8 research outputs found
Super-Resolution of Three-Dimensional Temperature and Velocity for Building-Resolving Urban Micrometeorology Using Physics-Guided Convolutional Neural Networks with Image Inpainting Techniques
Atmospheric simulations for urban cities can be computationally intensive
because of the need for high spatial resolution, such as a few meters, to
accurately represent buildings and streets. Deep learning has recently gained
attention across various physical sciences for its potential to reduce
computational cost. Super-resolution is one such technique that enhances the
resolution of data. This paper proposes a convolutional neural network (CNN)
that super-resolves instantaneous snapshots of three-dimensional air
temperature and wind velocity fields for urban micrometeorology.
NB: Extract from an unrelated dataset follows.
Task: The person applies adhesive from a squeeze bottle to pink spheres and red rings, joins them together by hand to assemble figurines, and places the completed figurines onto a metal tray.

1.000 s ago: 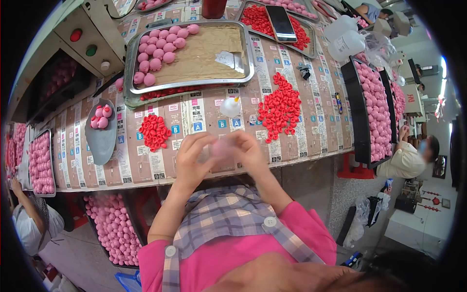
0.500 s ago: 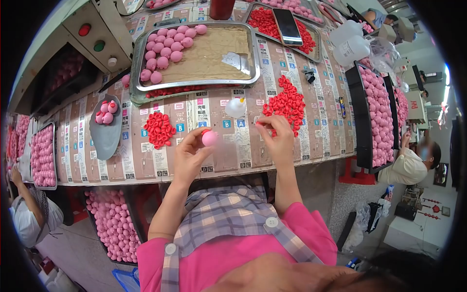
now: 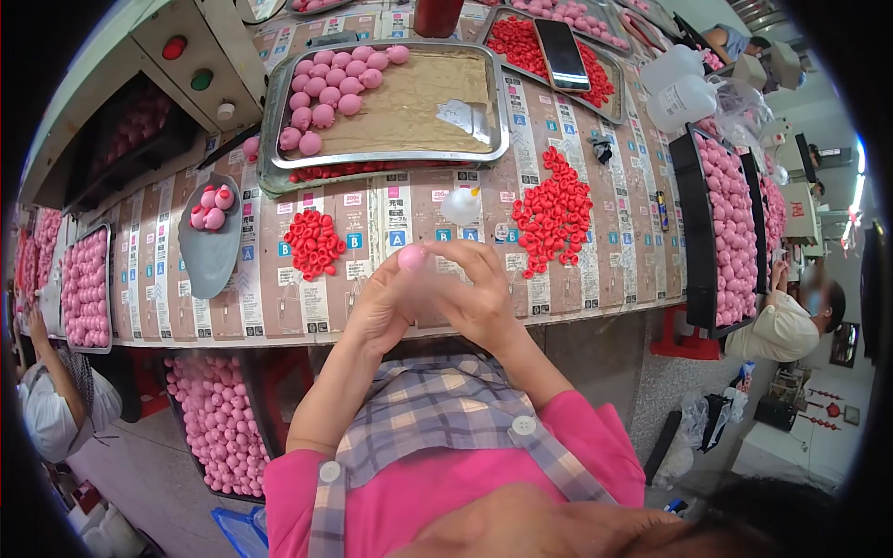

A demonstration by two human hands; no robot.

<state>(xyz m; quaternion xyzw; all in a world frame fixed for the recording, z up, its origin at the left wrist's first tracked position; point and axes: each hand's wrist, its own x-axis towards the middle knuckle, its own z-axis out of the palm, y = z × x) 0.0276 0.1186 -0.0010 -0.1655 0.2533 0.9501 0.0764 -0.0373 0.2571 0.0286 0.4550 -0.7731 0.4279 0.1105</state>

This
super-resolution process requires not only an increase in spatial resolution
but also the restoration of missing data caused by the difference in the
building shapes that depend on the resolution. The proposed CNN incorporates
gated convolution, which is an image inpainting technique that infers missing
pixels. The CNN performance has been verified via supervised learning utilizing
building-resolving micrometeorological simulations around Tokyo Station in
Japan. The CNN successfully reconstructed the temperature and velocity fields
around the high-resolution buildings, despite the missing data at lower
altitudes due to the coarseness of the low-resolution buildings. This result
implies that near-surface flows can be inferred from flows above buildings.
This hypothesis was assessed via numerical experiments where all input values
below a certain height were made missing. This research suggests the
possibility that building-resolving micrometeorological simulations become more
practical for urban cities with the aid of neural networks that enhance
computational efficiency